Comment expliquer qu’une culture de consensus ait fini par prévaloir dans les relations sociales en Allemagne tout comme en Autriche avec le fameux « partenariat social » (Sozialpartnerschaft) ? Si, dans les années 1920 et jusqu’à l’arrivée de Hitler au pouvoir, des militants de l’aile gauche tentent de réactiver l’esprit de 1918-1919, les conseils ouvriers finissent par être vidés de leur contenu. Très vite, la social-démocratie met tout en œuvre pour marginaliser les courants radicaux et appuyer la transformation de ces conseils en des comités d’entreprise au service de ce que nous appellerions aujourd’hui le « dialogue social » (6). Syndicats de sensibilité sociale-démocrate et représentants patronaux s’accordent pour faire face au « péril rouge » qui se développe sous leurs yeux. En Allemagne, quelques jours après l’armistice, et alors que le pays voit fleurir des conseils d’ouvriers et de soldats, sont signés les accords Stinnes-Legien le 15 novembre 1918. Hugo Stinnes, un industriel de la Ruhr, représente alors le patronat, et Carl Legien, membre du Parti social-démocrate (SPD), est le représentant des organisations de travailleurs. Reconnaissant les syndicats comme interlocuteurs, créant des comités paritaires pour régler les différends patronat-salariat, ces accords constituent l’armature juridique et politique d’un modèle visant à canaliser les aspirations « soviétiques » nées à la fin de la Grande Guerre.

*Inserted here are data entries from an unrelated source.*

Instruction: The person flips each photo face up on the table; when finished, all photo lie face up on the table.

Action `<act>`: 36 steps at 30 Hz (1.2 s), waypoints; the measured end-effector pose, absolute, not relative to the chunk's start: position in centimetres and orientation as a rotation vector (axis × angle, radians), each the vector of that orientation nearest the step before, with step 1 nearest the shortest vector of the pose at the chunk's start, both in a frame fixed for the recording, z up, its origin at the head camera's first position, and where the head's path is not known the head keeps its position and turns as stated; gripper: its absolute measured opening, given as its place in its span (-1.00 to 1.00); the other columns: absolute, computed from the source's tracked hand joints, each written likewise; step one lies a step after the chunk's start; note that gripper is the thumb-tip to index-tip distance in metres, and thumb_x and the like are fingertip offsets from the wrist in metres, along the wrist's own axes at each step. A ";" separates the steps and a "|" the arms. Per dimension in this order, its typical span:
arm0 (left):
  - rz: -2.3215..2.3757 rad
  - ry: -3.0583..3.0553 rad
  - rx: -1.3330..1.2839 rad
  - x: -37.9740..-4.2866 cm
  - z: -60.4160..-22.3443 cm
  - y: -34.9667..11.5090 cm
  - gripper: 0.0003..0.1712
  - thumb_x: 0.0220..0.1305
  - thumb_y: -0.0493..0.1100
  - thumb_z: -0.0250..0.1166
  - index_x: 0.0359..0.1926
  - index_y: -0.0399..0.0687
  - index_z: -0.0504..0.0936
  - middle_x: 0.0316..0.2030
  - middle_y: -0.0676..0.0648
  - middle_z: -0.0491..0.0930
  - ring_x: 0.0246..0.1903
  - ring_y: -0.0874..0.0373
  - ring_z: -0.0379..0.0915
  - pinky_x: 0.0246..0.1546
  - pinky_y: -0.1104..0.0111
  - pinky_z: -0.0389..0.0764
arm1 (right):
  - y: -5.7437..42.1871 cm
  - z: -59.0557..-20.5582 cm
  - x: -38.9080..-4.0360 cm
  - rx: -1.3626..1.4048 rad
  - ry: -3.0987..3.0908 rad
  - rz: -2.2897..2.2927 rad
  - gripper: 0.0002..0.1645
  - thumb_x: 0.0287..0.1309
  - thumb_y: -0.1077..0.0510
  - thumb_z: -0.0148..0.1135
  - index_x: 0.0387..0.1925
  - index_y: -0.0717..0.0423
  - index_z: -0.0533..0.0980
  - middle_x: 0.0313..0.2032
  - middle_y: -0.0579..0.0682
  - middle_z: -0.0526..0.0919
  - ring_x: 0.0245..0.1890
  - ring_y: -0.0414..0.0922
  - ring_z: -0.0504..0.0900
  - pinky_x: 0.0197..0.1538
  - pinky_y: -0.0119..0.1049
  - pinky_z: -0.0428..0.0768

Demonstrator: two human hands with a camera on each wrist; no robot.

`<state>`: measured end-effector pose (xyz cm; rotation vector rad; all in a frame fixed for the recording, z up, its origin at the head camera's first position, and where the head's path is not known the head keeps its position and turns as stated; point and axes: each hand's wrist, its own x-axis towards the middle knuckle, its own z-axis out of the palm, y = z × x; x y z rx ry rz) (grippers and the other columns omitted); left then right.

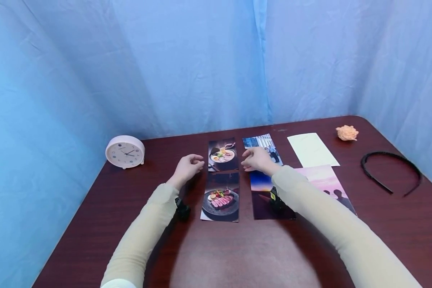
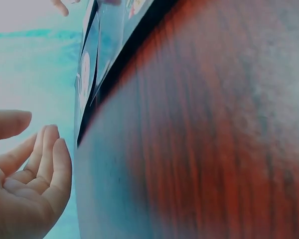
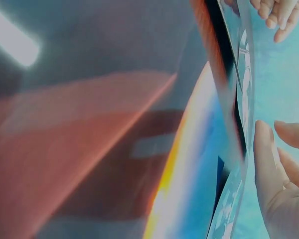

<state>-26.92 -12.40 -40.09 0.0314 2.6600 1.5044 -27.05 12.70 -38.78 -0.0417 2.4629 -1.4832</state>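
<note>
A photo of a ramen bowl (image 1: 222,155) lies flat on the table, just above a photo of sliced steak on a plate (image 1: 220,198). My left hand (image 1: 189,168) hovers left of the ramen photo, its fingers loosely bent around nothing. On the other side, my right hand (image 1: 257,160) is between the ramen photo and a photo of people by a building (image 1: 262,141), partly covering the latter. Below that hand lies a sunset photo (image 1: 260,182), partly hidden by the right wrist. In the wrist views, both the left hand (image 2: 32,184) and right hand (image 3: 284,184) hold nothing.
A pink-sky photo (image 1: 324,178) lies partly beneath the right forearm in view, below a pale blank sheet (image 1: 313,150). Farther right are a peach flower (image 1: 347,133) and a black headband (image 1: 367,172). A white clock (image 1: 125,152) stands at the table's left edge. Blue curtains hang behind.
</note>
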 end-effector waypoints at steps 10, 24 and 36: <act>1.601 2.663 0.058 -26.0 -39.9 -12.6 -0.65 0.34 -0.23 0.15 0.09 -0.30 0.52 -0.16 -0.27 0.59 -0.14 -0.09 0.59 -0.10 0.21 0.62 | 15.4 -38.9 -26.0 -0.127 2.477 -1.439 -0.57 0.19 0.29 0.19 0.07 0.42 0.40 -0.13 0.33 0.59 -0.29 0.00 0.70 -0.21 -0.20 0.68; 1.809 2.533 0.110 -24.6 -39.6 -9.3 -0.65 0.32 -0.29 0.14 0.08 -0.37 0.50 -0.20 -0.28 0.58 -0.23 -0.08 0.56 -0.19 0.28 0.63 | 21.5 -39.3 -24.3 -0.046 2.479 -1.407 -0.48 0.22 0.22 0.19 0.15 0.40 0.34 -0.11 0.32 0.53 -0.20 0.02 0.70 -0.15 -0.19 0.66; 1.903 2.399 0.235 -23.9 -39.5 -5.8 -0.62 0.32 -0.31 0.12 0.13 -0.39 0.45 -0.17 -0.30 0.55 -0.15 -0.13 0.59 -0.12 0.25 0.64 | 26.9 -38.1 -24.3 -0.020 2.623 -1.317 -0.39 0.22 0.15 0.19 0.19 0.44 0.29 -0.01 0.43 0.52 -0.22 -0.03 0.68 -0.11 -0.15 0.65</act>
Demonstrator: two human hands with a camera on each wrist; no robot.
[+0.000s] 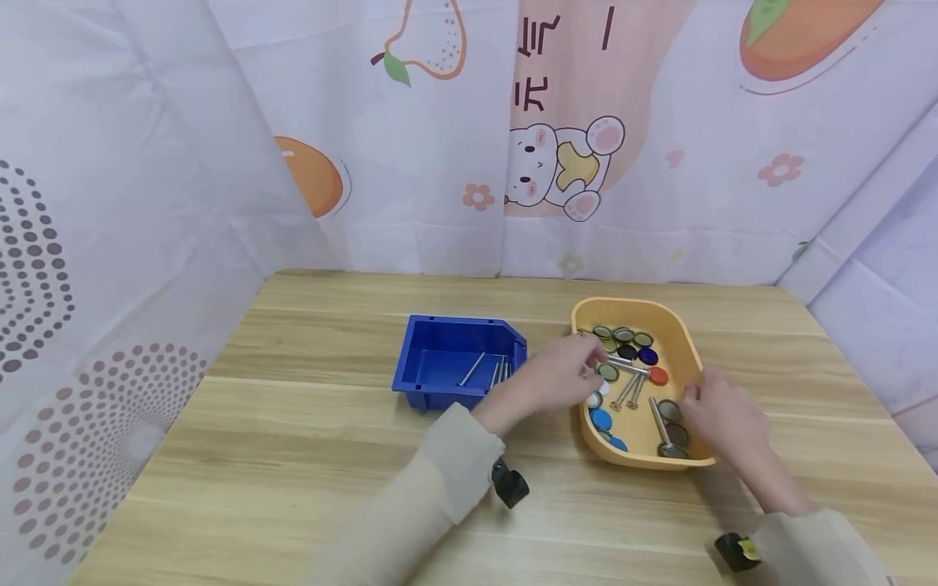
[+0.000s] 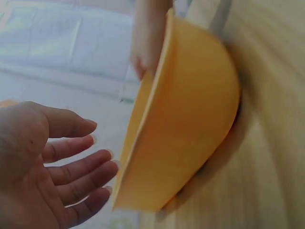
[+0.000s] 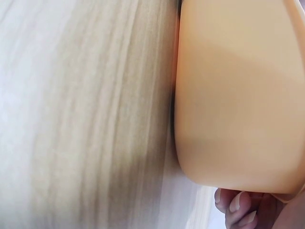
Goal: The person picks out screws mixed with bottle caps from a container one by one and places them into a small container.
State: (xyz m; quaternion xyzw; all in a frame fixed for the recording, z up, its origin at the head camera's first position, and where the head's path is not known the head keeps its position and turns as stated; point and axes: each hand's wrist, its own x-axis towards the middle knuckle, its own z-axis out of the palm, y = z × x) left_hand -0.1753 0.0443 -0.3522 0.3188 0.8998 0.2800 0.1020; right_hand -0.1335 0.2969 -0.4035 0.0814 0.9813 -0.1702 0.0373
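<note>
A yellow plastic tub (image 1: pixel 636 439) holds bottle caps (image 1: pixel 602 420) of several colours and several metal bolts (image 1: pixel 658 422). My left hand (image 1: pixel 558 376) hovers over the tub's left rim. In the left wrist view its fingers are relaxed and spread a little, with nothing held, beside the tub's wall (image 2: pixel 190 109). At the tub's right side, my right hand (image 1: pixel 727 415) grips the rim. The right wrist view shows its curled fingertips (image 3: pixel 237 202) against the tub's outer wall (image 3: pixel 238 105); its thumb is hidden there.
Left of the tub stands a blue open bin (image 1: pixel 432 365), with several bolts (image 1: pixel 472 369) inside, partly behind my left forearm. Both containers rest on a wooden table (image 1: pixel 293 423). A printed curtain (image 1: pixel 410 163) hangs behind the table.
</note>
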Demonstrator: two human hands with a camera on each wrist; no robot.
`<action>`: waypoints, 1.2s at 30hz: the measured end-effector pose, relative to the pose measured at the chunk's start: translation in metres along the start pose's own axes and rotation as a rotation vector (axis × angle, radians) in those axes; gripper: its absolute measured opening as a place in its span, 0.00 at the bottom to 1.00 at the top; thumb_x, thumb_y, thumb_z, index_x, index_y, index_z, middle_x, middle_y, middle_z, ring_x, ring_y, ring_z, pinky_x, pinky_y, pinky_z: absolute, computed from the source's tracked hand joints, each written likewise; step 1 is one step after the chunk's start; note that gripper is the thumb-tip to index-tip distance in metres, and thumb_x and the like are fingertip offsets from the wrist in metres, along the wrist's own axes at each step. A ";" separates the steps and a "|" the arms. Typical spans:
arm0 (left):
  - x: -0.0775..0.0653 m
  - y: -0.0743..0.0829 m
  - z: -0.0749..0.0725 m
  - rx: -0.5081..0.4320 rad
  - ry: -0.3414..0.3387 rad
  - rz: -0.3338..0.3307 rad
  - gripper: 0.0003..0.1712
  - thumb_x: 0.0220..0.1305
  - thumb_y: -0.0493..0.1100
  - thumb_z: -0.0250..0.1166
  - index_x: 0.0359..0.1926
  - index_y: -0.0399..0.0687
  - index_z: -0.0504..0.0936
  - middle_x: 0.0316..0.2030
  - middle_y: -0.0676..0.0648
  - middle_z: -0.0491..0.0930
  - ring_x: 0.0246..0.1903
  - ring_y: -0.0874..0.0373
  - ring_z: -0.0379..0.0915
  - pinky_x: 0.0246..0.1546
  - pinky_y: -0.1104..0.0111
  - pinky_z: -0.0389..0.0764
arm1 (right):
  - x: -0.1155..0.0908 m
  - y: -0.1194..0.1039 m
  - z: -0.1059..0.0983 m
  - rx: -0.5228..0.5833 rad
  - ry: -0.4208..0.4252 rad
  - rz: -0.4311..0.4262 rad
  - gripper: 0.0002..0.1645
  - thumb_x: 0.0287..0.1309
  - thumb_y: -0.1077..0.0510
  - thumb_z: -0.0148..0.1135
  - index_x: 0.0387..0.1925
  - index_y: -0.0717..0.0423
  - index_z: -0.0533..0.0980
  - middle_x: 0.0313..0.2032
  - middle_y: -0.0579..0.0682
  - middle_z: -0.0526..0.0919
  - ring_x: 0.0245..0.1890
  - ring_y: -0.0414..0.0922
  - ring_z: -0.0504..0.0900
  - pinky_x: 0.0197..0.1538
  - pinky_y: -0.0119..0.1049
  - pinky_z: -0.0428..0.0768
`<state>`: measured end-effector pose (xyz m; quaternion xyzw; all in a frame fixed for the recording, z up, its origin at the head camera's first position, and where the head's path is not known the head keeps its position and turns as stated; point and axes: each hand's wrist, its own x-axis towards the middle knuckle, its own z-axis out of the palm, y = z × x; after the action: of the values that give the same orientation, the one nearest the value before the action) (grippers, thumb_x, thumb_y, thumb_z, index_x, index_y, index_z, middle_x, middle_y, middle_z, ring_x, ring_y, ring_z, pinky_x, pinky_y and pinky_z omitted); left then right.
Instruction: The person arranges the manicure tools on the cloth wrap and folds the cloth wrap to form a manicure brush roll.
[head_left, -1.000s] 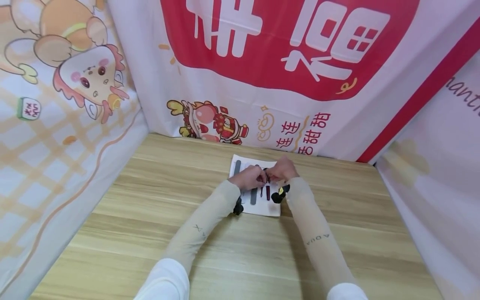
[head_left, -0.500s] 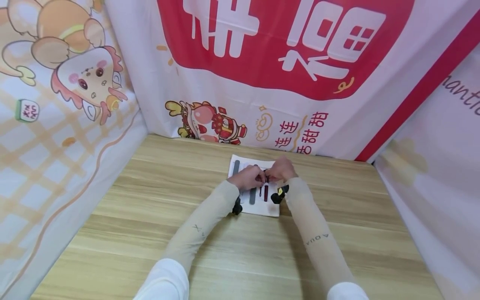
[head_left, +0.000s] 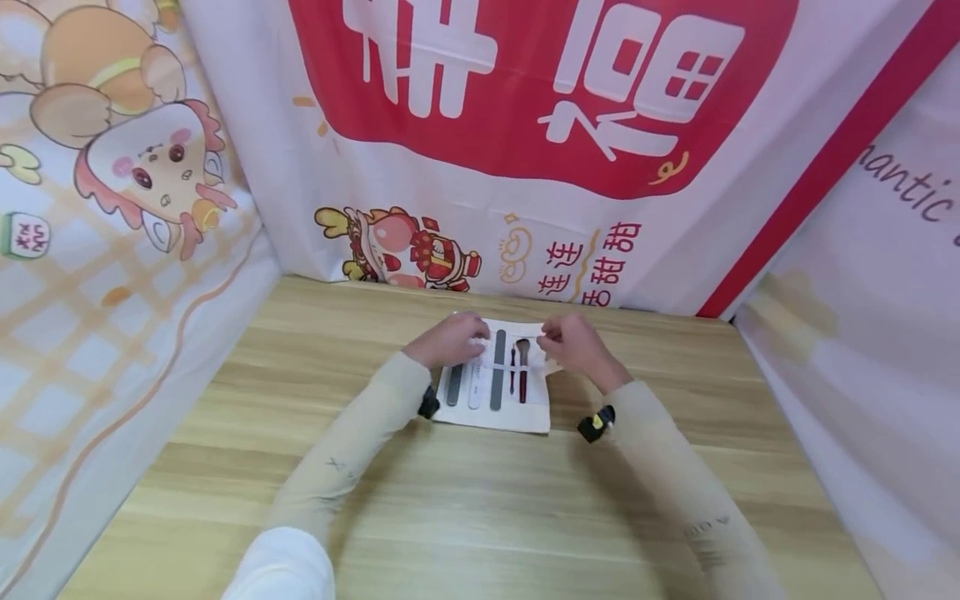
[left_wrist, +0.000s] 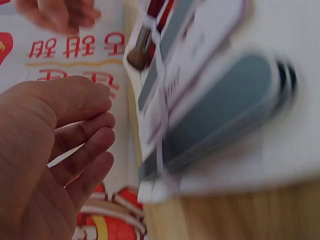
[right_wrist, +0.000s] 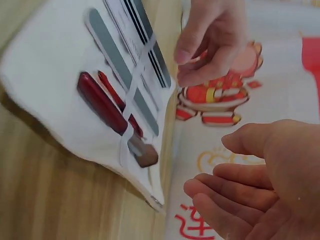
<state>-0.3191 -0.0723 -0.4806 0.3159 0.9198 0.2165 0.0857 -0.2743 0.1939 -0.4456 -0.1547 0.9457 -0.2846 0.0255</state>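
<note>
A white cloth organizer (head_left: 495, 419) lies unrolled on the table. Under its white elastic strap (right_wrist: 133, 92) sit grey nail files (head_left: 497, 387), a pale file (head_left: 475, 390), a thin red double-ended tool (head_left: 513, 382) and a brush (head_left: 522, 385) with a dark red handle. My left hand (head_left: 452, 340) hovers over the organizer's upper left part, fingers loosely bent, holding nothing. By the upper right edge is my right hand (head_left: 576, 343), its fingers relaxed and apart in the right wrist view, with nothing between them. The left hand partly covers the file tops in the head view.
The wooden table (head_left: 465, 508) runs back to a white and red printed curtain (head_left: 495, 150) just behind the organizer. Printed cloth walls (head_left: 150, 292) stand at left and right. Each wrist carries a small black camera (head_left: 596, 423).
My hands, earlier close together over the brush end, have parted: the left moved left, the right moved right. The brush and thin tool now show fully under the strap. The head view shifted slightly.
</note>
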 end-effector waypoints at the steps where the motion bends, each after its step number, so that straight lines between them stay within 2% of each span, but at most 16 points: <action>1: -0.006 -0.005 -0.005 0.027 0.009 -0.026 0.21 0.74 0.43 0.66 0.64 0.43 0.82 0.64 0.43 0.79 0.66 0.48 0.75 0.71 0.53 0.75 | -0.008 -0.003 -0.002 -0.003 -0.010 -0.028 0.17 0.70 0.58 0.64 0.52 0.66 0.84 0.46 0.61 0.90 0.46 0.53 0.90 0.51 0.47 0.88; 5: -0.018 -0.024 -0.017 0.240 0.018 -0.046 0.27 0.80 0.48 0.59 0.72 0.41 0.74 0.74 0.38 0.72 0.76 0.43 0.65 0.78 0.49 0.64 | -0.044 -0.015 -0.003 -0.054 -0.071 -0.138 0.23 0.73 0.55 0.64 0.62 0.65 0.80 0.58 0.63 0.87 0.57 0.56 0.87 0.61 0.50 0.85; 8: -0.023 -0.035 -0.021 0.335 -0.014 -0.043 0.36 0.82 0.56 0.53 0.79 0.40 0.65 0.79 0.39 0.64 0.80 0.42 0.56 0.81 0.47 0.58 | -0.072 -0.026 0.003 -0.117 -0.151 -0.169 0.35 0.76 0.49 0.61 0.74 0.65 0.69 0.72 0.63 0.74 0.72 0.58 0.76 0.73 0.52 0.74; 12: -0.025 -0.049 -0.018 0.339 -0.069 -0.060 0.46 0.80 0.68 0.45 0.83 0.43 0.53 0.84 0.42 0.52 0.84 0.42 0.46 0.82 0.42 0.50 | -0.107 -0.037 0.021 -0.222 -0.263 -0.150 0.48 0.77 0.38 0.56 0.83 0.58 0.52 0.83 0.57 0.52 0.84 0.57 0.55 0.82 0.55 0.55; 15: -0.024 -0.058 -0.012 0.344 -0.089 -0.055 0.50 0.78 0.73 0.40 0.84 0.44 0.49 0.85 0.42 0.47 0.84 0.41 0.43 0.82 0.40 0.48 | -0.125 -0.040 0.038 -0.270 -0.315 -0.147 0.52 0.77 0.33 0.52 0.85 0.55 0.46 0.85 0.56 0.43 0.85 0.59 0.46 0.83 0.61 0.48; 18: -0.022 -0.060 -0.007 0.331 -0.105 -0.050 0.51 0.77 0.75 0.39 0.84 0.45 0.49 0.85 0.42 0.46 0.85 0.42 0.42 0.82 0.39 0.47 | -0.137 -0.038 0.053 -0.277 -0.353 -0.141 0.52 0.77 0.30 0.47 0.85 0.54 0.45 0.85 0.56 0.40 0.86 0.61 0.42 0.82 0.67 0.45; 21: -0.020 -0.057 -0.005 0.288 -0.126 -0.053 0.52 0.76 0.76 0.40 0.84 0.46 0.49 0.85 0.42 0.45 0.85 0.42 0.41 0.82 0.39 0.46 | -0.144 -0.034 0.064 -0.283 -0.377 -0.129 0.52 0.77 0.28 0.44 0.85 0.53 0.46 0.86 0.56 0.42 0.85 0.61 0.42 0.81 0.69 0.44; 27: -0.018 -0.059 0.004 0.190 -0.180 -0.112 0.61 0.69 0.85 0.36 0.85 0.48 0.45 0.86 0.44 0.42 0.86 0.45 0.37 0.83 0.42 0.39 | -0.151 -0.024 0.081 -0.295 -0.373 -0.113 0.51 0.76 0.25 0.41 0.85 0.51 0.48 0.86 0.54 0.45 0.86 0.59 0.44 0.82 0.69 0.44; 31: -0.020 -0.058 0.005 0.170 -0.179 -0.134 0.62 0.67 0.86 0.37 0.85 0.49 0.45 0.86 0.44 0.44 0.85 0.46 0.39 0.83 0.42 0.40 | -0.152 -0.020 0.081 -0.311 -0.344 -0.126 0.50 0.76 0.26 0.41 0.85 0.50 0.50 0.85 0.54 0.46 0.85 0.59 0.46 0.81 0.70 0.46; 33: -0.023 -0.054 0.003 0.176 -0.179 -0.145 0.59 0.70 0.83 0.41 0.85 0.49 0.45 0.85 0.45 0.45 0.85 0.46 0.40 0.83 0.43 0.41 | -0.152 -0.018 0.077 -0.324 -0.338 -0.130 0.50 0.76 0.26 0.42 0.84 0.50 0.50 0.85 0.54 0.47 0.85 0.60 0.47 0.81 0.70 0.46; 36: -0.026 -0.051 0.002 0.187 -0.166 -0.126 0.57 0.71 0.79 0.46 0.85 0.48 0.47 0.85 0.44 0.47 0.85 0.45 0.42 0.83 0.42 0.42 | -0.151 -0.014 0.068 -0.326 -0.336 -0.115 0.50 0.77 0.27 0.43 0.84 0.52 0.52 0.85 0.55 0.49 0.85 0.61 0.49 0.80 0.72 0.45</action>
<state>-0.3261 -0.1242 -0.5047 0.2808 0.9438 0.0969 0.1451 -0.1175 0.1930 -0.5008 -0.2554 0.9513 -0.0992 0.1411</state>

Un siècle plus tard, en 2018, ces accords sont célébrés en grande pompe à Berlin par les partenaires sociaux et le gouvernement, en même temps que le centenaire de la République de Weimar. Quant aux expériences conseillistes, elles sont à peine mentionnées, évoquées uniquement à la marge des commémorations officielles.

Jean-Numa Ducange

Professeur d’histoire contemporaine à l’université Rouen Normandie. Auteur de La République ensanglantée. Berlin, Vienne : aux sources du nazisme, Armand Colin, Paris, 2022.

(1) « La naissance des premiers partis communistes », Molcer, n° 3, Aulnay-sous-Bois, 2021.

(2) Nadine Rossol et Benjamin Ziemann (sous la dir. de), Oxford University Press, 2022.

(3) Marcel Bois, « “Vous voulez faire de votre radicalisme une position confortable et expéditive”. Les conflits autour de l’héritage de Rosa Luxemburg dans les débuts du KPD », Actuel Marx, vol. 71, n° 1, Paris, 2022.

(4) « Le moment des soviets », entretien accordé à la revue en ligne Période, 9 octobre 2017.

(5) Lire « Vienne la Rouge », Le Monde diplomatique, mai 2022.

(6) Lire Sophie Béroud et Martin Thibault, « Du dialogue social à l’épreuve de force », Le Monde diplomatique, avril 2023.